Les règles du lancer de javelot sont équivalentes aux autres types de lancers (disque, marteau ou poids). Les compétiteurs ont tous droit à six essais. Dans les compétitions donnant droit à un titre, ou une prime nécessitant un classement, les lanceurs de javelot ont droit à trois essais, puis les huit meilleurs à l'issue de ces trois lancers ont la possibilité de lancer trois essais supplémentaires, le vainqueur est celui qui aura envoyé le plus loin possible le javelot, distance mesurée au centimètre près. La pointe du javelot doit toucher en premier le sol au moment de l'impact pour que l'essai soit validé. Contrairement au lancer de disque, de marteau et de poids (pour les adeptes du lancer en rotation), le lanceur de javelot effectue une course d'élan rectiligne avant le lancer, course réalisée en deux temps sur la même surface utilisée que pour la course (le tartan).
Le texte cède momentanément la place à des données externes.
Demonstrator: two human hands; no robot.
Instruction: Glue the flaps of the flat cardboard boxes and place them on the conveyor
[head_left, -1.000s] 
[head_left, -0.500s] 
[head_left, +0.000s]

Dans un premier temps dit d'élan, l'athlète réalise une course classique face à l'aire de lancer, le javelot placé sur le côté. Dans un deuxième temps, dans la phase dite de préparation, le lanceur se place de profil et se déplace en pas croisé devant, le javelot placé à la tempe et le bras lanceur armé derrière la tête. Dans l'ultime phase de la course d'élan, le bras lanceur est mis en tension par élasticité sur l'ultime double appui de la course d'élan. La course est ainsi arrètée violemment, transmettant toute la vitesse de déplacement dans l'épaule qui se détend comme une catapulte propulsant le javelot.
Caractéristique du javelot
En 1986, le javelot des hommes qui pesait 800 grammes fut redessiné en raison des distances de plus en plus longues, dont le point culminant fut les 104,80 mètres de l'est-allemand Uwe Hohn, par conséquence et ceci pour la sécurité du public, le javelot fut modifié et on déplaça le centre de gravité de l'objet pour qu'il puisse obligatoirement retomber sur la pointe et permit de réduire les distances d'environ 10%. En 1999, le javelot des femmes subit la même modification.